Chicken and Spinach Quesadilla

Featured in: One-Pot Warm Meals

Create a delicious Mexican-American-inspired quesadilla by sautéing fresh spinach with seasoned shredded chicken, then layering with mozzarella cheese between flour tortillas. Grill until golden and crispy on both sides until the cheese melts. Cut into wedges and serve warm with your favorite toppings like salsa, sour cream, or guacamole. This easy 30-minute meal serves 4 and offers endless customization options.

Updated on Sun, 18 Jan 2026 12:42:00 GMT
Golden-brown Chicken and Spinach Quesadilla wedges sit on a plate, garnished with fresh cilantro and a side of creamy sour cream. Save to Pinterest
Golden-brown Chicken and Spinach Quesadilla wedges sit on a plate, garnished with fresh cilantro and a side of creamy sour cream. | frostkettle.com

I was standing at the stove on a Tuesday night, staring at leftover rotisserie chicken and a bag of spinach that was about to turn. My brain was too tired for anything complicated, but my stomach demanded more than cereal. That's when I remembered quesadillas don't need a recipe, just a hot pan and whatever you trust. I folded that first one badly, cheese leaked everywhere, but when I bit into the crispy, golden edge, I didn't care one bit.

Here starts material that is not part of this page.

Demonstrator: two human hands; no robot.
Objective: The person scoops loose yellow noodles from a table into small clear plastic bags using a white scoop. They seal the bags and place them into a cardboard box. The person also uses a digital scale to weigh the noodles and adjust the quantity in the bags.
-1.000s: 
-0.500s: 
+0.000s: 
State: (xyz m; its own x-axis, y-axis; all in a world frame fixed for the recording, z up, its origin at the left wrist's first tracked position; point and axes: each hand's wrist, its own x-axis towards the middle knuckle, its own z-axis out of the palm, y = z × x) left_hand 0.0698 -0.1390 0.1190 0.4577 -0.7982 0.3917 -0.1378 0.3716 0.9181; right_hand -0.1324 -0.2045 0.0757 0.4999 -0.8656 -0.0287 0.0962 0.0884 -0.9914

I started making these on repeat after my friend came over and devoured three wedges without looking up. She asked if I used a special cheese or some kind of seasoning trick. I laughed because the truth was I'd just tossed in what I had and hoped the skillet would do the rest. That night taught me that the magic isn't in the ingredients, it's in the heat and the fold.

Ingredients

  • Cooked chicken breast, shredded or diced: Rotisserie chicken is your best friend here, it's juicy and already seasoned, and it shreds in seconds with two forks.
  • Fresh spinach, roughly chopped: It wilts down to almost nothing, so don't be shy with the handful, and rough chops mean it distributes better than whole leaves.
  • Shredded mozzarella cheese: Mozzarella melts smooth and stretchy without overpowering the filling, but any melty cheese you love will work.
  • Olive oil: This is for sautéing the spinach and aromatics, it adds a little richness without weighing things down.
  • Small onion, finely chopped: Optional but worth it, it adds a subtle sweetness that balances the savory chicken.
  • Garlic, minced: One clove is enough to make the kitchen smell amazing without turning the filling sharp.
  • Salt, black pepper, smoked paprika: Simple seasonings that wake everything up, the paprika adds a hint of warmth and color.
  • Large flour tortillas: Go for the 10 inch size, they fold cleanly and give you enough room to pack in filling without bursting.
  • Butter or additional olive oil: Butter gives you that golden, crispy crust with a little extra flavor, but olive oil works if you want to keep it lighter.

Instructions

Sauté the aromatics:
Heat a tablespoon of olive oil in a large skillet over medium heat, then add the onion and garlic if you're using them. Let them cook for about two minutes, stirring occasionally, until they smell sweet and toasty.
Wilt the spinach:
Toss in the chopped spinach and stir it around for two to three minutes until it shrinks down and turns bright green. It'll look like a lot at first, but it collapses fast.
Combine the filling:
Add the cooked chicken, salt, pepper, and smoked paprika to the skillet and stir everything together until it's heated through and evenly coated. Remove the skillet from the heat and set it aside.
Assemble the quesadillas:
Lay a tortilla flat and sprinkle a quarter of the cheese over one half, then top it with a quarter of the chicken spinach mixture. Fold the tortilla in half like a book and press down gently.
Grill until golden:
Wipe the skillet clean, add half a tablespoon of butter or oil, and heat it over medium. Place a quesadilla in the pan and cook for two to three minutes per side, pressing lightly with a spatula, until both sides are golden and the cheese is melted.
Slice and serve:
Let the quesadilla cool for a minute so the cheese sets slightly, then cut it into wedges with a sharp knife. Serve them warm with your favorite toppings on the side.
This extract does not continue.